**Aim of the task**
All lines from the opening of the material up to and including the line with "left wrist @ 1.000" should be transcribed exactly, pictures excepted.
+===+
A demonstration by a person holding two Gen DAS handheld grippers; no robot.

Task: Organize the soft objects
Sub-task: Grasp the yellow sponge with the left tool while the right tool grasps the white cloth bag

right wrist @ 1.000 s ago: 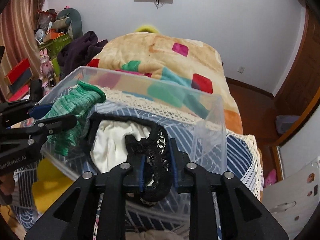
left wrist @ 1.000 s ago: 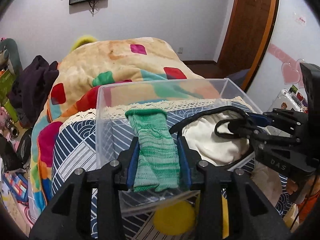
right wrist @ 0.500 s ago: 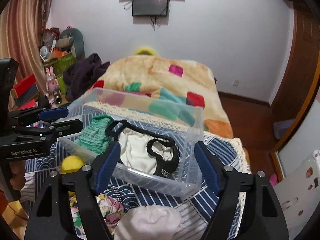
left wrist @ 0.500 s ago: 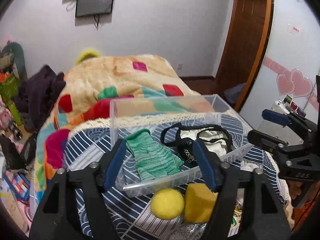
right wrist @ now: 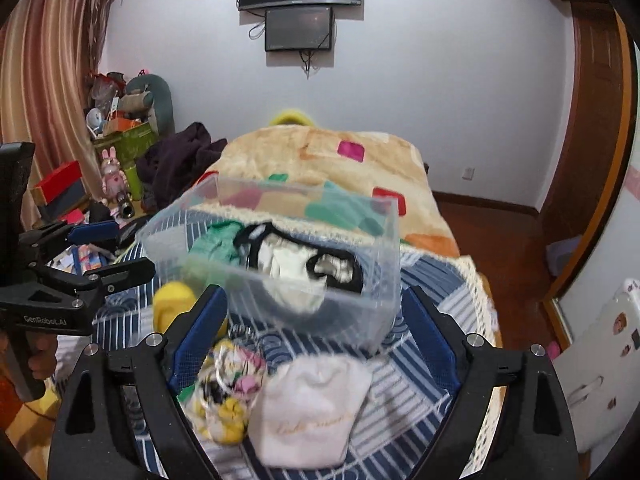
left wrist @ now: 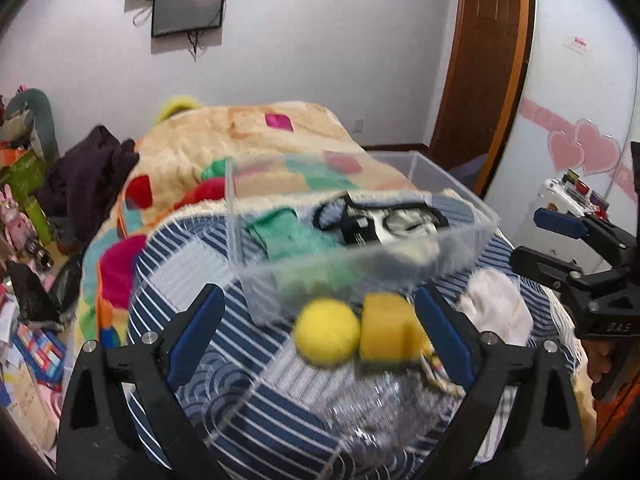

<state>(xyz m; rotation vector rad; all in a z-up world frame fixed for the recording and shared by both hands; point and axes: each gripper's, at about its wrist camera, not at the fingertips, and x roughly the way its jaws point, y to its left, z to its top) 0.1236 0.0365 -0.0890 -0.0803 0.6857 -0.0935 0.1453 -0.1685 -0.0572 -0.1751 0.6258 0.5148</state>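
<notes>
A clear plastic bin (left wrist: pixel 472 208) (right wrist: pixel 372 312) stands on the striped bed cover. It holds a green knit cloth (left wrist: pixel 288 232) (right wrist: pixel 216 240) and a black-and-white garment (left wrist: pixel 384 220) (right wrist: pixel 304 264). My left gripper (left wrist: pixel 320 332) is open and empty, held back from the bin's near side over a yellow ball (left wrist: pixel 326 336) and a yellow sponge (left wrist: pixel 388 334). My right gripper (right wrist: pixel 316 332) is open and empty above a white cloth (right wrist: pixel 312 412) and a floral cloth (right wrist: pixel 224 396). The right gripper also shows in the left wrist view (left wrist: pixel 560 248), and the left gripper in the right wrist view (right wrist: pixel 100 252).
A patterned quilt (right wrist: pixel 320 160) covers the bed behind the bin. Dark clothes (right wrist: pixel 176 160) and cluttered shelves (right wrist: pixel 116 136) are on the left. A silver pouch (left wrist: pixel 380 412) lies near the front. A wooden door (left wrist: pixel 480 60) and a white cabinet (right wrist: pixel 592 360) are on the right.
Both grippers let go of the green cloth and the black garment, which now lie in the bin. Both opened wide and pulled back and up from the bin.
</notes>
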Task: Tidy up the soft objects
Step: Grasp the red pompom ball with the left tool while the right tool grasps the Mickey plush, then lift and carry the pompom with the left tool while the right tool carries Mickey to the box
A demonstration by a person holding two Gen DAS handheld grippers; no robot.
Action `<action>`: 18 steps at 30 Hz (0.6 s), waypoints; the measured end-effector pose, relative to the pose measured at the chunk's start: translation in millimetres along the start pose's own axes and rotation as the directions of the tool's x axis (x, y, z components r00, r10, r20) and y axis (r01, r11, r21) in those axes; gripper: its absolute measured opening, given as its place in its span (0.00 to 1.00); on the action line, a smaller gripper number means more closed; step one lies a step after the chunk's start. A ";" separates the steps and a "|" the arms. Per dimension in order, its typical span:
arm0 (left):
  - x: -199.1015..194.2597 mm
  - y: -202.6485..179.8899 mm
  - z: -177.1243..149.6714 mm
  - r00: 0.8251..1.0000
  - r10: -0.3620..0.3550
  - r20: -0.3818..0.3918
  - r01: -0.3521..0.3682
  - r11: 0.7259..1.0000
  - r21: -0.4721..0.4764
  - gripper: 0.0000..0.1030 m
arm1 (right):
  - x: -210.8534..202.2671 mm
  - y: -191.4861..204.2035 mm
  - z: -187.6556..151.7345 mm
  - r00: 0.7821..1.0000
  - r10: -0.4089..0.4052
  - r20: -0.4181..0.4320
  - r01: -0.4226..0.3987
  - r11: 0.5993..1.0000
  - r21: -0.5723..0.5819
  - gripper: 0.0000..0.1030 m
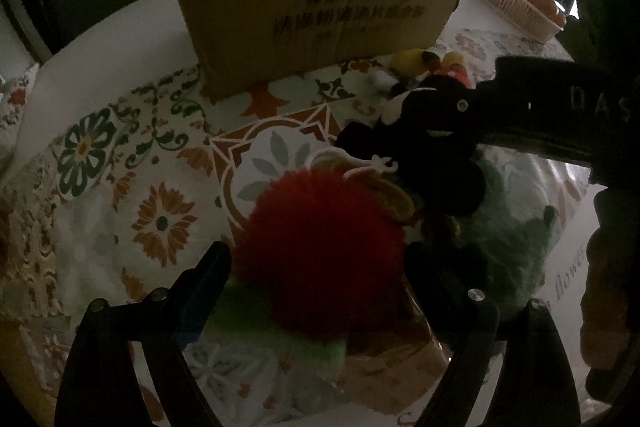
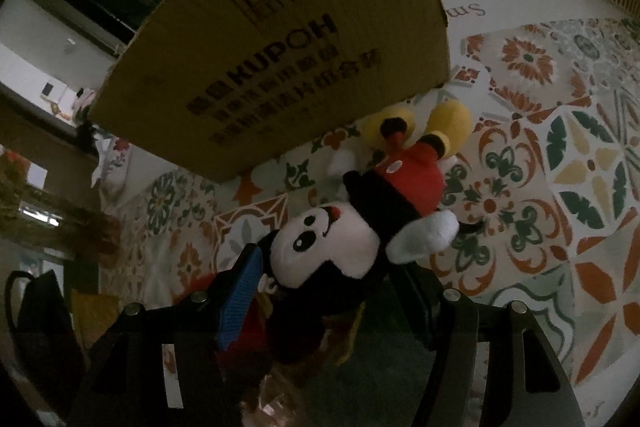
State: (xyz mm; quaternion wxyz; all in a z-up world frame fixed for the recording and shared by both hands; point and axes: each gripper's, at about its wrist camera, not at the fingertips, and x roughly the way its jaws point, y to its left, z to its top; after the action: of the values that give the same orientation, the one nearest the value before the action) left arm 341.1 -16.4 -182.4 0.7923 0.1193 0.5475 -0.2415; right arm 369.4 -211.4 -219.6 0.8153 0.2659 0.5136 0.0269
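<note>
Your left gripper (image 1: 316, 267) sits at the bottom centre of the left wrist view with its jaws spread wide on either side of a fluffy red toy (image 1: 320, 239). You cannot tell from this dim view whether the pads press on the red fluff or merely flank it. A pale green plush part (image 1: 320, 347) lies under the red toy, and a darker green soft toy (image 1: 508, 251) lies to its right.

Your right gripper (image 2: 332, 291) sits low in the right wrist view, its blue-padded finger (image 2: 240, 307) touching the left side of a mouse doll (image 2: 360, 223). The doll's black and white head lies between the jaws, but the other finger's contact is lost in shadow, so you cannot tell if the doll is clamped. Its red shorts and yellow shoes point toward the upper right of the frame.

A cardboard box (image 2: 288, 39) stands on the patterned tablecloth (image 2: 560, 155) in the upper middle of both views, just beyond the doll's shoes. A white basket (image 1: 516, 7) with orange round things sits in the upper right of the left wrist view.
</note>
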 end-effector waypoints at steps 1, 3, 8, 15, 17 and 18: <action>2.3 0.9 0.6 1.000 0.003 0.001 -0.003 1.000 -0.008 0.86 | 1.6 0.1 0.8 1.000 -0.003 0.004 0.003 1.000 0.002 0.64; 5.7 3.4 1.8 1.000 0.008 0.007 -0.008 1.000 -0.028 0.85 | 5.0 0.2 2.8 1.000 -0.004 0.008 0.004 1.000 0.005 0.64; 13.4 8.5 6.2 1.000 -0.009 0.009 0.010 0.997 -0.074 0.79 | 20.1 -1.4 5.5 0.999 0.013 -0.032 -0.012 0.999 0.030 0.64; 18.4 15.6 7.2 1.000 -0.014 0.027 0.017 0.991 -0.130 0.57 | 22.2 0.5 4.2 1.000 0.011 -0.020 -0.011 1.000 0.002 0.62; 16.7 14.6 5.0 0.999 -0.005 0.034 0.010 0.991 -0.132 0.48 | 21.0 1.1 3.4 1.000 0.006 -0.014 -0.006 1.000 -0.016 0.61; 15.4 14.9 3.9 0.999 -0.008 0.039 0.013 0.990 -0.140 0.47 | 20.1 1.0 3.1 1.000 0.004 -0.014 -0.005 1.000 -0.018 0.60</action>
State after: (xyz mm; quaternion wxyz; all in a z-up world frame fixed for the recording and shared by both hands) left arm 356.2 -9.3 -196.3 0.8078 0.0557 0.5483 -0.2089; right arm 381.8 -205.5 -234.6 0.8140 0.2595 0.5185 0.0352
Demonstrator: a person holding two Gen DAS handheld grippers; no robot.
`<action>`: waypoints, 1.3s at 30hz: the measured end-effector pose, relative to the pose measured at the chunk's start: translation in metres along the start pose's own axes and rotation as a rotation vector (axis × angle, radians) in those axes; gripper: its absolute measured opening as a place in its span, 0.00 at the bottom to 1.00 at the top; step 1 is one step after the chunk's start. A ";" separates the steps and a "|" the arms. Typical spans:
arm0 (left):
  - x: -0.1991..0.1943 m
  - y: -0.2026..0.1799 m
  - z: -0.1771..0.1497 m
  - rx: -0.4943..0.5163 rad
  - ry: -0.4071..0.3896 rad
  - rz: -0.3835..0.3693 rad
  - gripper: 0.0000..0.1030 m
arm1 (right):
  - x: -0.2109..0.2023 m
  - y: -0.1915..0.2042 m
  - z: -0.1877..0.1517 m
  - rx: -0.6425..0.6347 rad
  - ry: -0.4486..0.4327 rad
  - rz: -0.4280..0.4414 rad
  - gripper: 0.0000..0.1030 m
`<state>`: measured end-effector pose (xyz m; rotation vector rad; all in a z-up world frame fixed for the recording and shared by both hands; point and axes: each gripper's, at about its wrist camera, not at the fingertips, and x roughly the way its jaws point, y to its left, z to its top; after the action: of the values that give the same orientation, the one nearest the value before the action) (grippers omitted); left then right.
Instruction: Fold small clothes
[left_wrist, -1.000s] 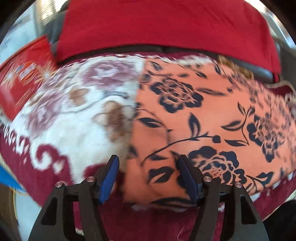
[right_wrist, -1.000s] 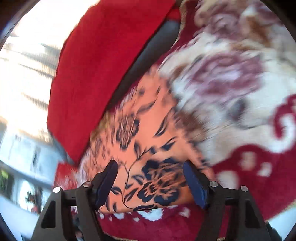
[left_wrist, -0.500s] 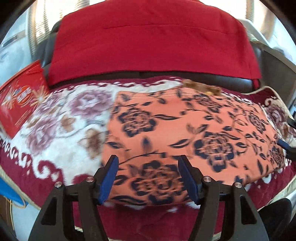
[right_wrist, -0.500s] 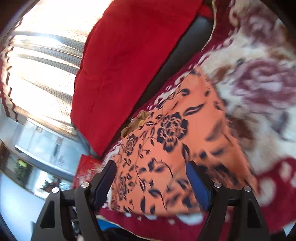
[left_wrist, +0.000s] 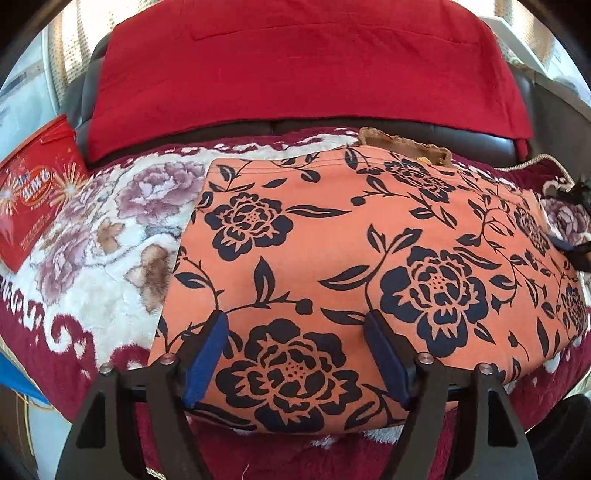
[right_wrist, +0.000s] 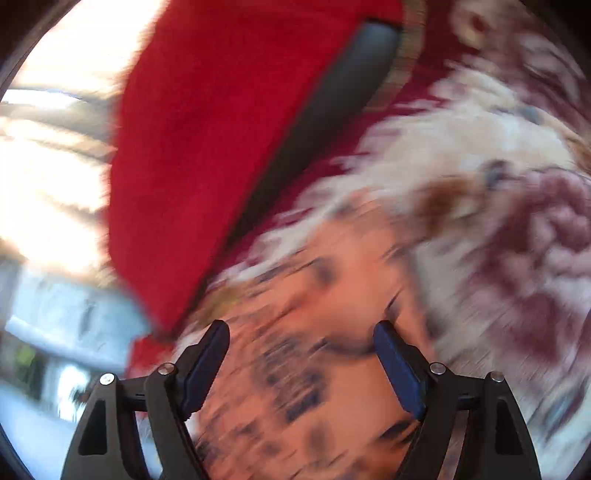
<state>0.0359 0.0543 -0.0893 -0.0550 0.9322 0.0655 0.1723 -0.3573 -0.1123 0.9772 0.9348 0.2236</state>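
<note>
Left wrist view: an orange cloth printed with dark navy flowers and leaves (left_wrist: 369, 258) lies flat, folded into a rough rectangle, on a plush blanket of cream ground with mauve roses and a maroon border (left_wrist: 103, 251). The left gripper (left_wrist: 295, 350) hangs over the cloth's near edge; its 2 blue-padded fingers (left_wrist: 207, 354) stand wide apart, and its jaws have just been opening, released, with cloth seen between them but not pinched. A tan fabric edge (left_wrist: 402, 146) shows at the cloth's far side. Behind it, a bright red cloth (left_wrist: 295, 66) drapes over a dark sofa back (left_wrist: 480, 138). A red printed box (left_wrist: 33, 195) stands at the far left.

Right wrist view (motion-blurred): the right gripper (right_wrist: 301, 360) is over the same orange cloth (right_wrist: 332, 369), jaws spread and grasping nothing, having just been opening slightly.
</note>
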 end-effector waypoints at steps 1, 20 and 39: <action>0.000 0.002 0.000 -0.012 0.004 -0.005 0.75 | -0.004 0.001 -0.001 0.016 -0.010 0.009 0.80; -0.035 0.020 -0.025 -0.084 0.013 -0.018 0.77 | -0.069 0.032 -0.151 -0.231 0.047 -0.003 0.80; -0.045 -0.049 0.003 0.004 -0.121 -0.009 0.77 | -0.088 -0.046 -0.147 0.102 -0.056 0.092 0.65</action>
<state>0.0154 0.0043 -0.0507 -0.0513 0.8114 0.0582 -0.0035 -0.3424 -0.1305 1.1167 0.8571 0.2263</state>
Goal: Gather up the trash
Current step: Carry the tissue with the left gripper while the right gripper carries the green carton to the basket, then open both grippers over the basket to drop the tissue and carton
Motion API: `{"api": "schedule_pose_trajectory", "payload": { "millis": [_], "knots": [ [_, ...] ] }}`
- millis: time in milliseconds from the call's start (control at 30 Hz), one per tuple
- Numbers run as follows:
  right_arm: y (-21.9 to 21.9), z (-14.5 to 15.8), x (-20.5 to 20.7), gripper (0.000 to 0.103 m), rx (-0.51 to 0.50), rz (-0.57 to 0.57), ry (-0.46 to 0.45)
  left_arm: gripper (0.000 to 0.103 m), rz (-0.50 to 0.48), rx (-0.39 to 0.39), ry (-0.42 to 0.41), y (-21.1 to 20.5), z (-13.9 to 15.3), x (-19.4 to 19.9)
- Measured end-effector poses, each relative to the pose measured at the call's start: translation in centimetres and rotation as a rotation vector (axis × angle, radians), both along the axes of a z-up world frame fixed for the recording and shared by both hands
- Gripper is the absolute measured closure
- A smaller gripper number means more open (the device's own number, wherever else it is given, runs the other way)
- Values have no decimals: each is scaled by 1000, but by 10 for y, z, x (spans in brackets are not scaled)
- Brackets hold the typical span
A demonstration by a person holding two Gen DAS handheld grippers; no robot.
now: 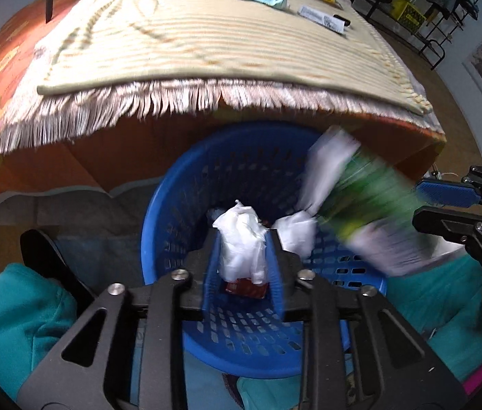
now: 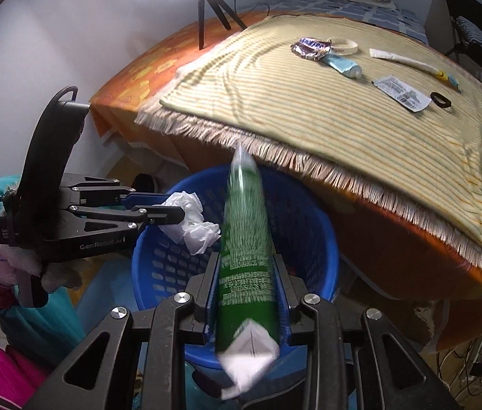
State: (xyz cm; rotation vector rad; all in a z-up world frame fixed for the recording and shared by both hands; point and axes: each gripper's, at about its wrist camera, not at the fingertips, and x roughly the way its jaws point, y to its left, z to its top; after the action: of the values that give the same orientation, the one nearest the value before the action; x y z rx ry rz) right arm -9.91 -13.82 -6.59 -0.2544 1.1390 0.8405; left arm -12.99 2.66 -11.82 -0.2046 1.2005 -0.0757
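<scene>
A blue perforated basket (image 1: 172, 205) (image 2: 309, 239) stands on the floor below the table edge. My left gripper (image 1: 244, 235) (image 2: 181, 210) hangs over its opening, and a crumpled white tissue (image 1: 241, 239) (image 2: 193, 222) fills the gap between its blue pads. My right gripper (image 2: 246, 259) (image 1: 418, 201) is shut on a long green wrapper with white ends (image 2: 244, 239) (image 1: 370, 198), held tilted over the basket's right side and blurred. In the basket lie another white tissue (image 1: 295, 235) and a red scrap (image 1: 246, 288).
A fringed striped cloth (image 2: 343, 130) covers the orange-draped table just behind the basket. On it lie a Snickers wrapper (image 2: 311, 48), a light-blue tube (image 2: 343, 65), a white tube (image 2: 405, 61), a printed sachet (image 2: 401, 94) and a black ring (image 2: 440, 99). A tripod (image 2: 203, 17) stands at the back left.
</scene>
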Motion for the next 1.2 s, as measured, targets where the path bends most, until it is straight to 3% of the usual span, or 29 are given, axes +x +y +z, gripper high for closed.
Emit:
{"api": "schedule_pose_trajectory", "payload": {
  "millis": [67, 100, 133, 200, 267, 633, 867, 1200],
  "knots": [
    [1, -2, 0, 74, -4, -2, 2, 70, -4, 9, 7, -1, -3, -1],
    [1, -3, 0, 74, -6, -3, 3, 58, -4, 14, 10, -2, -4, -1],
    [1, -4, 0, 71, -11, -6, 4, 47, -3, 16, 6, -2, -5, -2],
    [1, -5, 1, 59, -17, -13, 3, 41, 0, 22, -1, -2, -5, -3],
    [-1, -4, 2, 42, -17, -24, -1, 40, -2, 27, -1, -3, -5, -3],
    [-2, -5, 6, 19, -40, -56, 2, 40, -9, 34, 13, -5, -8, -3],
    [-1, -8, 12, 19, -79, -86, 8, 35, -5, 17, 11, -7, -6, 1],
    [-9, 0, 27, 18, -67, -153, 14, 35, 14, -13, -36, 7, 23, 28]
  ]
}}
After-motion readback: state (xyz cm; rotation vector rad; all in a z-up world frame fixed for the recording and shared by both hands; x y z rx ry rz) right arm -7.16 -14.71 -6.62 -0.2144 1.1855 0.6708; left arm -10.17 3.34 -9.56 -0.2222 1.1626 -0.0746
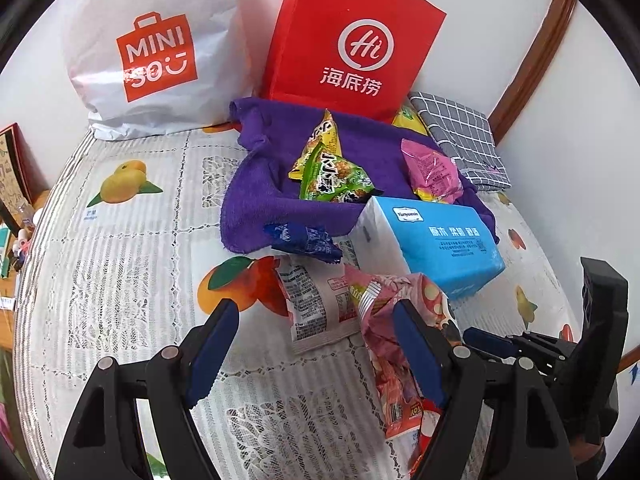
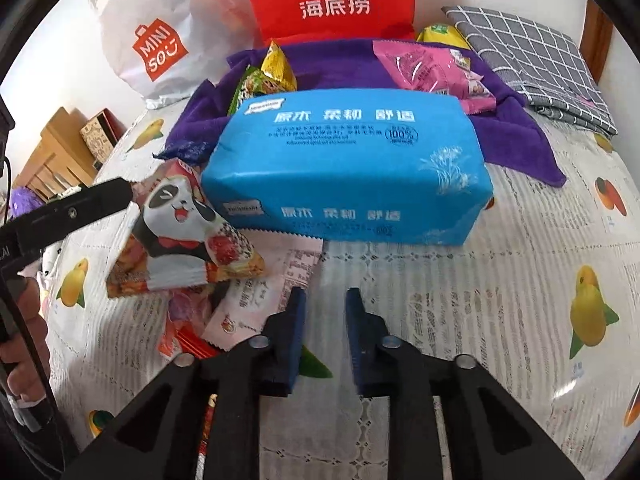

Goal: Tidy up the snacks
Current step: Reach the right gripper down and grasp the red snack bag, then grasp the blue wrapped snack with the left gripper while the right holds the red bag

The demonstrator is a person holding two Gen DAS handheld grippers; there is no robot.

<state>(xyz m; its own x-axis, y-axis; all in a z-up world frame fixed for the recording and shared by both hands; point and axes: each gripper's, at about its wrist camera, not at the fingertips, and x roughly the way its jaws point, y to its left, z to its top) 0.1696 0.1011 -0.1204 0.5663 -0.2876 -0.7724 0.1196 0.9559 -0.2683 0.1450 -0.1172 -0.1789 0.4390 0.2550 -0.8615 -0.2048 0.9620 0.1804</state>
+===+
**Response to this task**
A demonstration by a person holding two Gen DAS handheld grippers; no robot.

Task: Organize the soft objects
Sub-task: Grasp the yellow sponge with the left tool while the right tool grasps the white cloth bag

right wrist @ 1.000 s ago: 
left wrist @ 1.000 s ago: 

This is the complete output.